Solomon Base was a shithole, but it was as safe as you got in this part of the Pacific. It surveyed the front lines from a hilltop, bristling with electrified wire and thick bolted ferrocrete walls. The Host hadn’t spared any defense. Praxis shields hummed overhead like enormous, eerie blue flowers, their nodding heads screening the half-buried buildings in weird light. The hairs on Mike’s arms stood up as he scrambled through the perimeter, the living fabric of his bodysuit crawling across his skin as the energy caused the machines that made up its weave to swirl and recalibrate. It felt creepy as hell, but it meant relative safety, and Mike relaxed as they passed under its translucent umbrella.
Echo company split for different sides of the base, and the Sams and Toms assembled in the steaming muddy hill that passed for parade while their Alphas jogged off to find the Master Sergeant. Even as they stood, there was a distant rumbling and popping, and then shouts and the dull report of the BBGs as they swung on their pillars, tracking the drones trying to pierce their territory from above. Communication by corona was impossible while they were being shelled: Praxis resonance fucked with everything when they were at full power. Explosions rumbled overhead, and waves of energy beat against Mike’s eardrums, tickling like moths wings as he waited with the rest of his unit in unified, uncomplaining silence.
The pair of Alphas returned after half an hour of negotiations. Both of them were spattered black from shin guards to thighs. Alpha stood to attention in front of his own squad as Tom-A split for his.
“Good news! We get two bunkers to ourselves. More good news—we’ve got ten Mark-IV’s being polished up for us in the morning. Bad news—it always has been and always will be fucking Sol Base. All of you are piling into Unit One. Mess at zero-three. Fall out!”
“Sir yes Sir!” The squad saluted and cut for their bunker. Mike started off, but Alpha whistled shrilly, and he paused, looking back.
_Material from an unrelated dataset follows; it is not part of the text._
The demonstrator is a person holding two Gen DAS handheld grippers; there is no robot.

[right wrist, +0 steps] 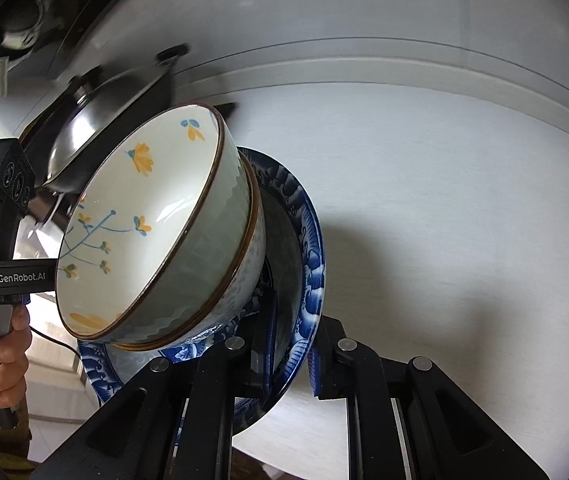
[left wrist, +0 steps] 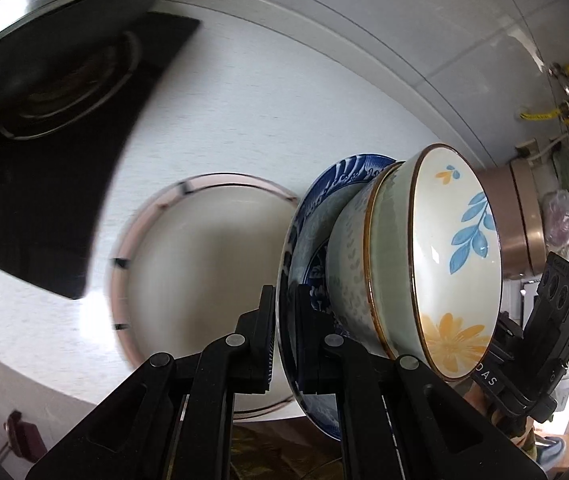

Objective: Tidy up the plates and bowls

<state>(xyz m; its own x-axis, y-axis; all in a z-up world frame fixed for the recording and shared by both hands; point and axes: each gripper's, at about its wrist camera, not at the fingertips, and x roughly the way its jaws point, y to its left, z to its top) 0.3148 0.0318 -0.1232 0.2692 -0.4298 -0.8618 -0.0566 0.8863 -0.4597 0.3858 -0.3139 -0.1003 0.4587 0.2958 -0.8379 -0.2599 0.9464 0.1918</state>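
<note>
1. The worktop is pale, faintly streaked, with a raised lip along its far edge.
2. A white plate with a pink, black-ticked rim lies flat on it.
3. Beyond that plate and to its left sits a black hob, set into the worktop.

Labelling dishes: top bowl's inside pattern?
White, with blue leaves and yellow flowers, top bowl; right wrist view.

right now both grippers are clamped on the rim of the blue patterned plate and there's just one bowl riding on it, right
Not quite. The left gripper and right gripper are each clamped on the rim of the blue patterned plate, but two nested bowls ride on it: the floral bowl sits inside a second bowl. Both wrist views show the two brown rims.
</note>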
“Wait up.” Alpha strode across to him and jerked his head in the opposite direction. “Look, I uh… we got the old Zone-2 deep bunker to ourselves. Might be a bit squashy in there, but it’s empty for now, so I thought we should get it while the getting’s good. You know.”
It was almost an apology. Briefly, Mike forgot that he was supposed to be angry. Private quarters didn’t get much more private than the deep bunkers. “How in Hell did you manage that, Sir?”
“Magic, grace, I dunno.” Alpha grunted. “Get down there and clean the rats out for us. I have to go and see if I can wrangle a few Runners for the morning. We’re going to need them to carry that damn generator to Vic. No way is anyone fucking carrying it themselves.”
“Yes, Sir.” A twinge of resentment tightened Mike’s chest, a passing irritation. He still felt stiff and cold inside, and he cursed Symon in the privacy of his mind. “Should I get a handmaiden’s outfit too, Sir?”
“Cute, but I prefer you like this.” He couldn’t see Alpha’s face, but he could hear the rue in his voice.
“Covered in dirt and devil’s blood?” Mike arched a brow.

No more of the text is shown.